NoProp Diffusion-Based Learning
An experimental PyTorch implementation of the NoProp algorithm, exploring its application in two distinct domains: image classification and time-series forecasting. NoProp trains neural networks without any form of end-to-end gradient propagation, replacing backpropagation with a diffusion-based local learning rule.
The approach is grounded in denoising diffusion theory: each layer independently learns to reconstruct a clean label embedding from a noisy state, conditioned on the input data — enabling fully modular, parallel training of deep networks.
Reference Paper: NoProp: Training Neural Networks without Back-propagation or Forward-propagation Qinyu Li, Yee Whye Teh, Razvan Pascanu (2025) — arXiv:2503.24322
Project Implementations
This repository is divided into two main experimental applications of the NoProp architecture:
NoProp for Classification (MNIST). A direct implementation of the paper’s core concept using the MNIST dataset. The goal is to classify digits using a forward diffusion process on label embeddings. The architecture consists of a sequential BlockNN model where gradients are detached between steps, demonstrating how the model learns to reconstruct labels from noisy states without end-to-end backpropagation.

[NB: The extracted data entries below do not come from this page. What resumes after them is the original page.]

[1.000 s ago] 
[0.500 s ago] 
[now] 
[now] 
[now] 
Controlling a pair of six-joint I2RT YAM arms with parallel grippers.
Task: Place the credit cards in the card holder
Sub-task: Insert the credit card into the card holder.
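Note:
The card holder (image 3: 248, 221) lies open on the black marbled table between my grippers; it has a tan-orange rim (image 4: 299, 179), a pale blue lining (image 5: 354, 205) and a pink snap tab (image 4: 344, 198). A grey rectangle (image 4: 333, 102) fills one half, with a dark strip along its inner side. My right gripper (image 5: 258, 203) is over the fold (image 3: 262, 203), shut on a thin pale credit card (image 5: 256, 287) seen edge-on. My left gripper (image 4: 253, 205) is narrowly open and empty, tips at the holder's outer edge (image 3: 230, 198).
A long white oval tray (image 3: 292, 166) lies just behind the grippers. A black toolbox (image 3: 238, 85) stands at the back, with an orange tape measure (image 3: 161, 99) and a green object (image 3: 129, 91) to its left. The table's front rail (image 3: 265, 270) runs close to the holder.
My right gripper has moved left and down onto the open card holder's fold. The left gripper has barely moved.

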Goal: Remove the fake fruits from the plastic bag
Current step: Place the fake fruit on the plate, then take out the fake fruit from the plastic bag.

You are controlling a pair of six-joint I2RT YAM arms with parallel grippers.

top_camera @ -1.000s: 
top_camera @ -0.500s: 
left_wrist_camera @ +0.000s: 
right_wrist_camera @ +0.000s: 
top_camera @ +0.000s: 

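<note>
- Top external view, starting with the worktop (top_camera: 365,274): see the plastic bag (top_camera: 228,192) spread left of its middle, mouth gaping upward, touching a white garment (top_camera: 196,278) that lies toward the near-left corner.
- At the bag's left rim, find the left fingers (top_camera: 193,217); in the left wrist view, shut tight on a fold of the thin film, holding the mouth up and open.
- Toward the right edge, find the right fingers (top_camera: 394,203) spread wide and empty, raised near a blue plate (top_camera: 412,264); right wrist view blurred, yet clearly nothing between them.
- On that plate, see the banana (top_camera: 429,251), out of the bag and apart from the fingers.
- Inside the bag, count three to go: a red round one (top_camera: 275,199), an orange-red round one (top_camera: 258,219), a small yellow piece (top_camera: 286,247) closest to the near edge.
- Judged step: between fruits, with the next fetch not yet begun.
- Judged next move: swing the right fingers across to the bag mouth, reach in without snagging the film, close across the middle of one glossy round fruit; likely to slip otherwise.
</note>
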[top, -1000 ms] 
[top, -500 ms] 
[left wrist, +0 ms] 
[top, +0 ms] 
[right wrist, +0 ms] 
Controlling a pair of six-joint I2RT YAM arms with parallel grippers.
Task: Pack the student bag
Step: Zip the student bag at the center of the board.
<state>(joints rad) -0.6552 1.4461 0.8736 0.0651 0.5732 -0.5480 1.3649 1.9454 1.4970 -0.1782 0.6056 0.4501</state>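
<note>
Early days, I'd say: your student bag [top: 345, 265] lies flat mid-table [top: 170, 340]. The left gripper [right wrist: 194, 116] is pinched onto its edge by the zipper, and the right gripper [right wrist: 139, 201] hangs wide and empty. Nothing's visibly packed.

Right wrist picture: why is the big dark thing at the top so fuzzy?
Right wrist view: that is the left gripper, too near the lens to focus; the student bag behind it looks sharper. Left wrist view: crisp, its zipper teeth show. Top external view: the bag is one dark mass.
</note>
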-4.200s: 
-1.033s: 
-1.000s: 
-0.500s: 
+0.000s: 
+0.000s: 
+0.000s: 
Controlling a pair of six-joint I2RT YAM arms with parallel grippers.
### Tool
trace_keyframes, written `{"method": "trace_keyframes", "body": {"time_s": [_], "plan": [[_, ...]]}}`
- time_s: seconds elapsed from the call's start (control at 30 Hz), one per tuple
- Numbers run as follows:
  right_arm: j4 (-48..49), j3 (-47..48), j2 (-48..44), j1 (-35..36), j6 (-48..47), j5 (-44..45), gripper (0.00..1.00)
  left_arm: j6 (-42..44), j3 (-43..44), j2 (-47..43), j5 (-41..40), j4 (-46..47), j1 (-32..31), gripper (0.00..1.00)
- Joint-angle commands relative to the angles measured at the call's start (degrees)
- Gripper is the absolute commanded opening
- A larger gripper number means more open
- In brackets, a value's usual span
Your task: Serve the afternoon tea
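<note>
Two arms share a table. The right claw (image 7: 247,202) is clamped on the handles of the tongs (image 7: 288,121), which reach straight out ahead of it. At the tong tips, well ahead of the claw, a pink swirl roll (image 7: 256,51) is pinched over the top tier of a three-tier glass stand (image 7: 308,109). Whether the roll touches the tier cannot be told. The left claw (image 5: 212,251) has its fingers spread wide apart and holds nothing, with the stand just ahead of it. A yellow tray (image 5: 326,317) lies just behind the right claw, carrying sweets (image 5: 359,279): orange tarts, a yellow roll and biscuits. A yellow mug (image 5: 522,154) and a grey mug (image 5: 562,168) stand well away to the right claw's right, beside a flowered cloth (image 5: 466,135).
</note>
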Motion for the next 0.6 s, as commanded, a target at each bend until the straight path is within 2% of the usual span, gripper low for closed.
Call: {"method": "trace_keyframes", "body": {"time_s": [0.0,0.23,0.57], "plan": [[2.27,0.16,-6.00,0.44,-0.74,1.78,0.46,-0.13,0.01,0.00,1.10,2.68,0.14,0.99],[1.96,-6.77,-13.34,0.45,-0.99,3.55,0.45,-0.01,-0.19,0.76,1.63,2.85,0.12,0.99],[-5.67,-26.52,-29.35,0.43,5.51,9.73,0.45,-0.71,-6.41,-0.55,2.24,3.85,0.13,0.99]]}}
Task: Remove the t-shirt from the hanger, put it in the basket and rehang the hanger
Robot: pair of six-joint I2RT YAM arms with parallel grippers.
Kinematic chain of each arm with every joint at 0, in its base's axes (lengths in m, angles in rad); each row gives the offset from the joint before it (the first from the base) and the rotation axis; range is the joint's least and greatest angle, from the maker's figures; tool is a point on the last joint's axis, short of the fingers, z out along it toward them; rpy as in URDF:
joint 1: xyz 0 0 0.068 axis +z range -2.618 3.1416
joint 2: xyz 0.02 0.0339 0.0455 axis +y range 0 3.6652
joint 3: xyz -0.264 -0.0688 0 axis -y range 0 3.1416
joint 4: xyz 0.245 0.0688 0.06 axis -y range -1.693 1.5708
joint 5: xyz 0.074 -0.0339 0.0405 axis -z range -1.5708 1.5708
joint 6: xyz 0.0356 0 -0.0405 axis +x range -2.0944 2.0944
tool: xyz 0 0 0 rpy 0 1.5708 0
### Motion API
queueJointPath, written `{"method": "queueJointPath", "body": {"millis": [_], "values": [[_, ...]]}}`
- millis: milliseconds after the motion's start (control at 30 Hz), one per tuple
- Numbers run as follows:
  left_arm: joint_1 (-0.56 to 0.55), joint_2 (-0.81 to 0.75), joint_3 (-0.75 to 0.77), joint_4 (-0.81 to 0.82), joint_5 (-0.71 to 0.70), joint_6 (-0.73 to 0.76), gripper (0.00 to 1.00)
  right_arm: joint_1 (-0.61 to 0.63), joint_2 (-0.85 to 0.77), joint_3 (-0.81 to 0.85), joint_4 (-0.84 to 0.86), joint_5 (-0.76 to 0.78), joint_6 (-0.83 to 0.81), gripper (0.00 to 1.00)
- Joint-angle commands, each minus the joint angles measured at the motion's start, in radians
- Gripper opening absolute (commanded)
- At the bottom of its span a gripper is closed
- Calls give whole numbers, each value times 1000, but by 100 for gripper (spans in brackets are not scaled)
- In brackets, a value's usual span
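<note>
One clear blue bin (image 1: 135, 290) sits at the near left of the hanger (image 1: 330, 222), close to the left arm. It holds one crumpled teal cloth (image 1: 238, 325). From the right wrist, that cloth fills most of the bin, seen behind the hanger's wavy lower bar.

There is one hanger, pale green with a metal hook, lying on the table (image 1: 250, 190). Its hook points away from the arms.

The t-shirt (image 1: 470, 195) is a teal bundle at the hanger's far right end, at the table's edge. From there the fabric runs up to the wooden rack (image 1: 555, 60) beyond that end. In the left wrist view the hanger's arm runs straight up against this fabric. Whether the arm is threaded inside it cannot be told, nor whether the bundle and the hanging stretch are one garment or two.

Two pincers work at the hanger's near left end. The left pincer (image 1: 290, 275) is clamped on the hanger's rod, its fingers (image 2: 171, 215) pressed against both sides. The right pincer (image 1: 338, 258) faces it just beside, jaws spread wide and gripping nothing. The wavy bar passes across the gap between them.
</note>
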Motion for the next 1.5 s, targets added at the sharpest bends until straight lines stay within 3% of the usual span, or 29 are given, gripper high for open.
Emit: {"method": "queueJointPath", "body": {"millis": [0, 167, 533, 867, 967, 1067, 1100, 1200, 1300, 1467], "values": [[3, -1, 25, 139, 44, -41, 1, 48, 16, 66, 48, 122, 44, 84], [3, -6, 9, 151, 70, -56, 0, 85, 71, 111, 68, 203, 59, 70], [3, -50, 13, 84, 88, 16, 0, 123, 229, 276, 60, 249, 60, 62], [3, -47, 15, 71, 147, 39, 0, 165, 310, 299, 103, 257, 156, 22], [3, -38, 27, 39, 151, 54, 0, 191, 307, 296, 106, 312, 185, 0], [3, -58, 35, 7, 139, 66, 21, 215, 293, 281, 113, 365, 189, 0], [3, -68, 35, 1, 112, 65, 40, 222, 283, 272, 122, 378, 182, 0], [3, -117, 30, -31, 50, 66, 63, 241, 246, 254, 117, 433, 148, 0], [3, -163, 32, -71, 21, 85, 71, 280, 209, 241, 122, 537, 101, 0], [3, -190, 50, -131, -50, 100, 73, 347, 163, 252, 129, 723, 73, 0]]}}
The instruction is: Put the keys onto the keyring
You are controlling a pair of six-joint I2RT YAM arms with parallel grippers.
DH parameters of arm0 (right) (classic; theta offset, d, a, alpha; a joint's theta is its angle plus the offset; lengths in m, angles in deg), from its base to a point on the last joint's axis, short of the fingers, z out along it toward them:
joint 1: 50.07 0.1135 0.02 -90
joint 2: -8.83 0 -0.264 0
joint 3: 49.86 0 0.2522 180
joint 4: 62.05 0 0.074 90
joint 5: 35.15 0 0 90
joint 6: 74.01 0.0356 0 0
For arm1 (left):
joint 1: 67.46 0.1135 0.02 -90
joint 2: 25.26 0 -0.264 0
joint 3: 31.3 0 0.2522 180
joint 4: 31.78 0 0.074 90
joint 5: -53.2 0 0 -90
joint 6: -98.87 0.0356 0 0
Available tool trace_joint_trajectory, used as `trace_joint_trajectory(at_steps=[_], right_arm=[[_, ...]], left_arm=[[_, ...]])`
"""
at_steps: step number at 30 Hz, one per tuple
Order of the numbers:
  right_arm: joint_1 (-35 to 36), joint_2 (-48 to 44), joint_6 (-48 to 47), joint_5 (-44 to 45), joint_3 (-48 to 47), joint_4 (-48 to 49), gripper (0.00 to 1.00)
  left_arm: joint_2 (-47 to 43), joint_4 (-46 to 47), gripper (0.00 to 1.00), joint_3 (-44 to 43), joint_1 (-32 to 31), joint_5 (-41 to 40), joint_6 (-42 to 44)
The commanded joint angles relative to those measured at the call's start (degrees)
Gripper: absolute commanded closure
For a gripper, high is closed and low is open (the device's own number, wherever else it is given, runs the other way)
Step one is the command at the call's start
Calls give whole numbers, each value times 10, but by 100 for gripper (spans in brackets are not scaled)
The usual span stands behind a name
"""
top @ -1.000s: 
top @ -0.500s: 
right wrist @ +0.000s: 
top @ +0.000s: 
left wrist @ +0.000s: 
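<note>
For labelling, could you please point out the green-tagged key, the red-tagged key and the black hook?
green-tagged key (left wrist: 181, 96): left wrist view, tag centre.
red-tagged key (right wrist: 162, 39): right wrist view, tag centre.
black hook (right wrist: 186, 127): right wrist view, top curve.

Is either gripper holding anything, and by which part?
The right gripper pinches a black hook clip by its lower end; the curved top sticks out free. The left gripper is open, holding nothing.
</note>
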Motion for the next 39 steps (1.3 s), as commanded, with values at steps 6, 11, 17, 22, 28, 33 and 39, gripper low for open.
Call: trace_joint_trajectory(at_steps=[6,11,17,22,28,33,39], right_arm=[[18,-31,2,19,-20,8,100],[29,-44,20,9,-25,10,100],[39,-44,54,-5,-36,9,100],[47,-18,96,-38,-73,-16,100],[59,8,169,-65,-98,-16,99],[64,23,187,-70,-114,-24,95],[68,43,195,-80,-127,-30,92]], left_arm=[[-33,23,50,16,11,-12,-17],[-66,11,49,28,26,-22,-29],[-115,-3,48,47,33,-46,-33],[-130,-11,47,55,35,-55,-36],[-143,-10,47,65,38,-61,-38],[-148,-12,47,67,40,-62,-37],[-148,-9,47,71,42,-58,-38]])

NoProp for Time-Series Prediction (Autoencoder). An extension of the NoProp algorithm applied to sequential data. The model forecasts time-series data by embedding the NoProp architecture within an Autoencoder (AE) framework, using diffusion-based training principles to learn latent representations of time-series windows while avoiding standard propagation through the entire temporal sequence.
Model Architecture
The classification model consists of a sequence of BlockNN modules (T steps). Each block consists of two main components that merge information: a CNN Image Encoder (2× Conv2d layers, ReLU activations, MaxPool2d, producing a 32-dim feature vector), a Label Embedding MLP processing the noisy label state zt−1 from the diffusion process, and a Fusion MLP that concatenates both streams and outputs the denoised label estimate ẑ0.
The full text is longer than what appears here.